Synthesis and in-vitro performance of nanostructured monticellite coating on magnesium alloy for biomedical applications

Abstract

Biodegradable magnesium alloy was coated by nanostructured monticellite (Mon; CaMgSiO4) through electrophoretic deposition (EPD) coupled with plasma electrolytic oxidation (PEO) with the purpose of enhancing the corrosion properties, bioactivity, and cytocompatibility. The monticellite layer with a thickness of 15 μm and strong adhesion with the PEO coated Mg alloy is able to provide the corrosion protection for the Mg substrate. Microstructural analysis depicted that the monticellite coatings were homogeneous with no obvious cracks or pinholes on the surface of PEO coated Mg alloy. The electrochemical tests in SBF exhibited that the corrosion rate of the Mg alloy was considerably reduced after preparation of monticellite layer on its surface.

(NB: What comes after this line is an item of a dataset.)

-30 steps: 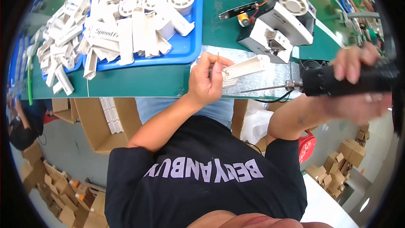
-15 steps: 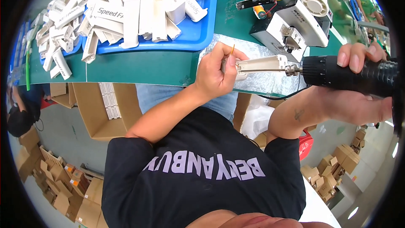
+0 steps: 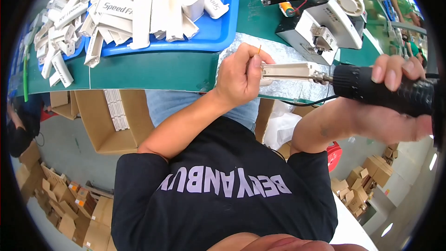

Furthermore, high impedance of the monticellite coated Mg alloy was observed even after 96 h of incubation in SBF. The apatite layer with spherical morphology was formed on the monticellite surface via interaction of OH− ions from SBF which could accelerate the healing process. The biocompatibility was evaluated via examination of the osteoblastic MG-63 cells response in-vitro. Deposition of nanostructured monticellite induces high osteoblastic proliferation and supplies suitable sites for cell attachment and growth. The cell adhesion and viability are also determined to evaluate the biological response. Moreover, biphasic drug release graphs of the monticellite coating containing tetracycline show an initial immediate release which is followed by more stable release patterns. Overall, it is anticipated that the novel proposed nanostructured coatings of monticellite can improve the corrosion resistance and cytocompatability of the Mg alloys, which make it useful for orthopedic implants.